Gentlemen:
I just want to express appreciation to all of you for taking part in this effort. I think the words which the Vice President just stated reflect the national interest in its highest form.
We have dealt in these Plans for Progress in the past with those companies which have contracts with the National Government, and therefore they have been subjected to certain legal obligations. This is not true of all that are here today, and you are accepting this as a moral obligation and as an obligation of citizenship. I want to commend you and tell you that we appreciate it very much.
This is a national problem. We cannot permit, through the sixties, an important segment of our population to be denied an opportunity to find decent jobs, to be the first to be unemployed and the last to be rehired, and to be at the bottom of the ladder, and regard that as an acceptable situation. It is a fact today that they are the first to be thrown out and the last to be rehired.
Partly that goes back to the problem of education, which is another national problem which we are attempting to meet.
It will require some effort on your part. I don't think it is just a question of signing the certificates and indicating a willingness to accept people if they have the talent. I think we probably have to do more than that. You really have to go out and look for them because they won't be able in sufficient cases to find you. I think you have to find them.

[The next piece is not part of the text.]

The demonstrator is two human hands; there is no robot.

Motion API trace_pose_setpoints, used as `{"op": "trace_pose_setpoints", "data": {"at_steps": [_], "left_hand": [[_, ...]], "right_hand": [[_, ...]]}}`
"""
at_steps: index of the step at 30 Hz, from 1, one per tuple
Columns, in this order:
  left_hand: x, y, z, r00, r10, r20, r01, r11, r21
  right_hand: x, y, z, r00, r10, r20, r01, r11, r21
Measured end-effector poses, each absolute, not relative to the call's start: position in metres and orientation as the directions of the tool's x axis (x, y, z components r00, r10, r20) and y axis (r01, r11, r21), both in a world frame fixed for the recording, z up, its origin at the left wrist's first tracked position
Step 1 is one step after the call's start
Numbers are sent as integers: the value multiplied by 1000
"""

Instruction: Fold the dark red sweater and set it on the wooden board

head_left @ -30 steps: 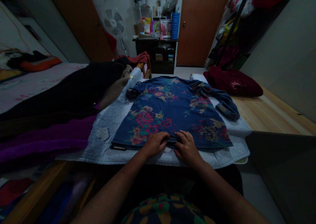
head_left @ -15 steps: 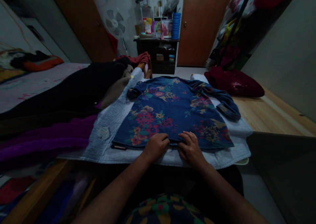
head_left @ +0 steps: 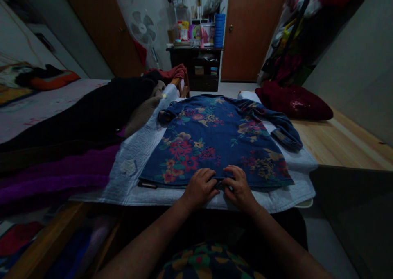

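A dark blue floral shirt point(head_left: 211, 135) lies spread out flat, its hem towards me and its neck at the far end. My left hand point(head_left: 202, 187) pinches the middle of the hem, fingers curled over the edge. Close beside it, my right hand point(head_left: 238, 187) grips the same hem between thumb and fingers, with a small gap between the hands. Under the shirt is a pale quilted cloth point(head_left: 125, 176). One sleeve point(head_left: 282, 129) stretches out to the right and bends towards me; the left one is mostly tucked in.
Dark clothing point(head_left: 92, 111) and a purple cloth point(head_left: 61, 168) are heaped on the left. A maroon cushion point(head_left: 291, 103) rests on the wooden surface point(head_left: 346, 144) to the right. Farther back stand a dark cabinet point(head_left: 196, 70) and a white fan point(head_left: 143, 27).
My left hand has shifted right along the hem, closer to my right hand, and its fingers have curled more. The shirt lies almost as before.
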State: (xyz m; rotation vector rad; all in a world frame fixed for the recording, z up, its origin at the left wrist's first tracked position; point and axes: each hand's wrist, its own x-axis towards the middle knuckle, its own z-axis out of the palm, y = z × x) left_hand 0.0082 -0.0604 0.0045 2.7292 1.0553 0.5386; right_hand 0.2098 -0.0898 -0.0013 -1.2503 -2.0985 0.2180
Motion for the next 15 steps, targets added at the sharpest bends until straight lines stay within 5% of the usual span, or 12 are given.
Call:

I hope that the signing of these Plans for Progress is really only the beginning. I know that your companies have been interested in this matter in the past, but I hope that with the signing of this agreement you will make a deliberate effort, that you will assign people in your company to really see if in a period of 6 months or a year we can really statistically improve the situation in every company.

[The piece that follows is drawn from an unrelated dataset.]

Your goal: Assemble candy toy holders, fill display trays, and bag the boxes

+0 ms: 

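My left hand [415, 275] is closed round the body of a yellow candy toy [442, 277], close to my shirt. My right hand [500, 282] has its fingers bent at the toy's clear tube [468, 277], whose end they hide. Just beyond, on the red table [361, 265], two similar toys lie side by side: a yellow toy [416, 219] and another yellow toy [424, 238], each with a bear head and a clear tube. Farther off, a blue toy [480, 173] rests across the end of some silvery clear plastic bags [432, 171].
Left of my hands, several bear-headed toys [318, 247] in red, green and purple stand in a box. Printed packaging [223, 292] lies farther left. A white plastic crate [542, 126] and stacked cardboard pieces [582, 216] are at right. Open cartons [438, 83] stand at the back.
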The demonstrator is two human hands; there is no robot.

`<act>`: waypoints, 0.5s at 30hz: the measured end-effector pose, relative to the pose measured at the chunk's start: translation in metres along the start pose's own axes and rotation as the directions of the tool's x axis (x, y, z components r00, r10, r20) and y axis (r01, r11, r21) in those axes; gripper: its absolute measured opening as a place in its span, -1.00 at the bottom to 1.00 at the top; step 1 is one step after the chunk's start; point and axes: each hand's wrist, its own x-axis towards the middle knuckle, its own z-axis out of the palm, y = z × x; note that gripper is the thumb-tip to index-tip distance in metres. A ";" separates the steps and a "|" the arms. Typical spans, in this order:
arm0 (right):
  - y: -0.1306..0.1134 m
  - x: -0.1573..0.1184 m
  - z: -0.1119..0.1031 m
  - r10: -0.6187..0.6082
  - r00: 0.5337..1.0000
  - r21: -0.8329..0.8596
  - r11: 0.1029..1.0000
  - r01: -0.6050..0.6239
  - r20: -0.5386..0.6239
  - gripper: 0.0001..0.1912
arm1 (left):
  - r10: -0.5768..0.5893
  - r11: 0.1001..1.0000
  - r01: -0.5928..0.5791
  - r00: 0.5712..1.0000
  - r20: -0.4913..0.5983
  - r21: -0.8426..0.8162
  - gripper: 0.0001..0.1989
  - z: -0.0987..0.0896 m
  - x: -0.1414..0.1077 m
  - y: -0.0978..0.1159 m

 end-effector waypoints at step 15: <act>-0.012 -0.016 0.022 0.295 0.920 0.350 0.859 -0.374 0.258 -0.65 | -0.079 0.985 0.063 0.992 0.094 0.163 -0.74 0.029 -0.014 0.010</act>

I think there has been nothing more impressive than what I have seen done in these companies over the past year. It really has been an extraordinary contribution to our country. If you can see if your companies can do the same thing, assign people who have the responsibility, and keep good records, let us see whether in a period of 6 months or a year we can really improve our national posture in this regard.
This does require a constant effort. We are concerned continually in the Government with people in the Foreign Service and Ambassadors and all of the way through our Government, and it does require someone to keep watching it and to see where we stand.
I do want to thank you. As I say, I am sure that if we meet in 6 months or 9 months or a year, with your help we can really make a contribution in the best voluntary sense between the Government and the people working for a very important national objective. I want to thank you and to tell you that it is most appropriate that these agreements should be signed here at the White House, because this represents a very important element of our national progress. Thank you.
Note: The President spoke at 4:45 p.m. in the State Dining Room at the White House. In his opening remarks he referred to Vice President Lyndon B. Johnson, Chairman of the President's Committee on Equal Employment Opportunity.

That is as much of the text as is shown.